Suas letras passam uma mensagem muito forte, de onde vêm as ideias para as composições? Existe alguma composição que é mais especial para vocês?
Digão: Hardcore é cotidiano e tudo que é escrito é baseado no cotidiano de todo mundo. Vivemos cercado de mazelas , fome , ganância e destruição. Esse é o mundo que vivemos e que a gente é responsável indiretamente pra que ele seja assim.
Mas somos capazes de fazer essa mudança e por isso temos letras que procuram passar mensagens positivas e eu acho que Buscando um Ideal é uma das letras que eu considero mais importante por ter esse contexto Positivo e foi escrito em um momento conturbado pra mim . Apesar de Asas de Papel ser uma unanimidade entre todos .
De quem é a arte da capa do Disco e por que escolheram esse artista?
Digão: A Arte é do Iuri Corvalan , artista e músico aqui da nossa cena .
A gente já tinha visto inúmeros trabalhos dele que ele tinha desenvolvido pra algumas bandas de metal e a gente curtia muito o trabalho dele . A gente queria algo que tivesse haver com o nome do disco e mostrar que, a União e o Respeito, devem caminhar lado a lado até o fim de tudo .
Como surgiu a ideia de fazer um disco composto com diversas participações?

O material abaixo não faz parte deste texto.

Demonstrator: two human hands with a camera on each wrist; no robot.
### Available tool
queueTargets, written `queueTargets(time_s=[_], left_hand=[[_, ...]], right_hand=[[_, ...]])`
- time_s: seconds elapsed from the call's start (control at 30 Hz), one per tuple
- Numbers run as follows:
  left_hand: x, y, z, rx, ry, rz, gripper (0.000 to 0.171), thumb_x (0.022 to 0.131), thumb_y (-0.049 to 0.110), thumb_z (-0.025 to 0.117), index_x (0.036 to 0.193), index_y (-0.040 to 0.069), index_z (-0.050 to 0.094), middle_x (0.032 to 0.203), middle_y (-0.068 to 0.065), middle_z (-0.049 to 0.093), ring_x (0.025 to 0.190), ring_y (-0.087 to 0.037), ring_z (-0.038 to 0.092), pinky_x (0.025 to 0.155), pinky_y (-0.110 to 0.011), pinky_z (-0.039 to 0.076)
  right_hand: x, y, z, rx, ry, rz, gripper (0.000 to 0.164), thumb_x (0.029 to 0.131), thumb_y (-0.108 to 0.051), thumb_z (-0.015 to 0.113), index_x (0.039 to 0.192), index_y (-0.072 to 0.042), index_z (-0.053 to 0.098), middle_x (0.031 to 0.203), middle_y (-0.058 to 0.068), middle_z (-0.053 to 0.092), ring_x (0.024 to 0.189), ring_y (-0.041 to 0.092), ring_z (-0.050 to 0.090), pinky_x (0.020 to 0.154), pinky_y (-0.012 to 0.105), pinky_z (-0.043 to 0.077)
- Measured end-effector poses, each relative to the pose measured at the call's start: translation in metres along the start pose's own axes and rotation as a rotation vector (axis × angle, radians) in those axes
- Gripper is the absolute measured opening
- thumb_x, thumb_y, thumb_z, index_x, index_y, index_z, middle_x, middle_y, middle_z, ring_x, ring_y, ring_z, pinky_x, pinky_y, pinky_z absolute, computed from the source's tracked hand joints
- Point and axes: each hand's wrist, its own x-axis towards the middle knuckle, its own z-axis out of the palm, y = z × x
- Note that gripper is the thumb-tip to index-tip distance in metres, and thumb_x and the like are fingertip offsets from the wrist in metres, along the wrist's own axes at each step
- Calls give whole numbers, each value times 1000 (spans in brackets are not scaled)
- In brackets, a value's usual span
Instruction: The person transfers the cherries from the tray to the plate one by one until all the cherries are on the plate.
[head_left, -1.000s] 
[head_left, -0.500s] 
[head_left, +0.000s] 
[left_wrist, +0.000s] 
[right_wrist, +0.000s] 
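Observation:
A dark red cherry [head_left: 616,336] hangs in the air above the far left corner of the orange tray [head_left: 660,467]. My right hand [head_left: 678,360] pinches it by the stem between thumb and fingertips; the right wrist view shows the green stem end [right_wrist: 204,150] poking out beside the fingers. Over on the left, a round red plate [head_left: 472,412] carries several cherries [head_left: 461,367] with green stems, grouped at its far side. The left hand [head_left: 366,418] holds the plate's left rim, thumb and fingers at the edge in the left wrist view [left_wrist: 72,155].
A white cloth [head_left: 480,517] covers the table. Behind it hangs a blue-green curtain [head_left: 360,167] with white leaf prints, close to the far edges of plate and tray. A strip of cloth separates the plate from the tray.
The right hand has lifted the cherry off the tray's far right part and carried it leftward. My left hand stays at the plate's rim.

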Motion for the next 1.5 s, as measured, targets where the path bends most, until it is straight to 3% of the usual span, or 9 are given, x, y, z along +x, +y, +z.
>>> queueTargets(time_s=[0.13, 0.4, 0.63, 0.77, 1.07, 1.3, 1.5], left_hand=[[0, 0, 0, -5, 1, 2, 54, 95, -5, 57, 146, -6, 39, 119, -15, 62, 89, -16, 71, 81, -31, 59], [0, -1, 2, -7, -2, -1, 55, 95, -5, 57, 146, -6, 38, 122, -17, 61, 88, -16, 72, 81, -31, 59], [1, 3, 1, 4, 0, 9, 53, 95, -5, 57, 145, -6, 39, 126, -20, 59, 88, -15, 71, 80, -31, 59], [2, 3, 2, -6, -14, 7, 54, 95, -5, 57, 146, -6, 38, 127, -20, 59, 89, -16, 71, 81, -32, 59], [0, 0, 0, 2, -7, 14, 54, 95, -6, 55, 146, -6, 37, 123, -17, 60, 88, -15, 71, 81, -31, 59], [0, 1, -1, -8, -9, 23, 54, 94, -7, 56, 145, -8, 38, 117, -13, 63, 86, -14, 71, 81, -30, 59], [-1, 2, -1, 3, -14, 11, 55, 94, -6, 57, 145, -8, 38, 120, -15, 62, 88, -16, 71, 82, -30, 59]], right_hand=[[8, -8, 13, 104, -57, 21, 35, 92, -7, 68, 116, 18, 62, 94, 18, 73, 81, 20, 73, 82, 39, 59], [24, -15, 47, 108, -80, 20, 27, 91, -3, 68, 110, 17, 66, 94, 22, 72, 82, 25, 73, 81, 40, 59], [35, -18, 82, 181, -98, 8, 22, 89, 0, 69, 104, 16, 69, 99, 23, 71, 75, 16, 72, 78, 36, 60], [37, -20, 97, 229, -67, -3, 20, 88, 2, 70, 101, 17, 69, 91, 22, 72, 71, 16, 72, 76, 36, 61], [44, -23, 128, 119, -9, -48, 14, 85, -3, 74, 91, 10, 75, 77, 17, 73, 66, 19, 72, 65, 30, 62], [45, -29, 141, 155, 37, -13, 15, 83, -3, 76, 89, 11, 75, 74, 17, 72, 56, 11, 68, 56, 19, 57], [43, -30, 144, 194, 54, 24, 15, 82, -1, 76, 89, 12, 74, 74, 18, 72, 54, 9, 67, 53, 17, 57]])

Como foi o processo de escolha dos envolvidos em cada track do disco?
Digão: Era para ser uma única Participação e acabamos juntando 7 pessoas diferentes. Não tínhamos essa ideia , isso é verdade. Mas como foi surgindo ideias nas gravações, ficávamos pensando que música X seria muito legal ter a participação de aquele cara que faz voz naquela Banda . Mas se é pra ter várias participações que seja com pessoas com algum envolvimento de engajamento fora da música também.
Mas podemos garantir que foram muitas pessoas chamadas e só não rolou por conta de logística de tempo mesmo. Alguns em tour Gringa , outros gravando disco . Mas basicamente a ideia de fazer um disco cheio de participações nunca existiu. Ainda bem que a fórmula deu certo.
No próximo deve ter mais ...
Como a banda vê a importância da militância na cena underground?
Digão: Hardcore não é somente música e algumas pessoas já sabem disso . Hoje vivemos momentos sombrios e precisamos por pra fora de alguma forma essa nossa Indignação mas não somente em música e letra. A gente tem que ir mesmo pra rua e dizer que a gente se sente desconfortável com a política nacional. Como diz os nossos amigos do surra : " Daqui Pra Pior " se a gente não tomar alguma atitude.
O Hardcore contra o Fascismo foi a maior prova de que a gente tem que fazer valer a nossa voz , o nosso Grito .
Há espaço para o hardcore no Brasil?
Digão: Tem espaço pra todo mundo . Acho essa segregação de cenas um saco. Galera Metal não cola com galera Punk/HC e vice versa , Metal Cristão não pode tocar em rolê com banda de Metal . Isso é muito cansativo ver essa segregação de cena . A gente tá num barco , afundando e ainda tem gente com pensamento de minhoca . Tem espaço pro Hardcore Sim da mesma forma que tem para o Metal , pro Punk , Pro Grunge e por aí vai.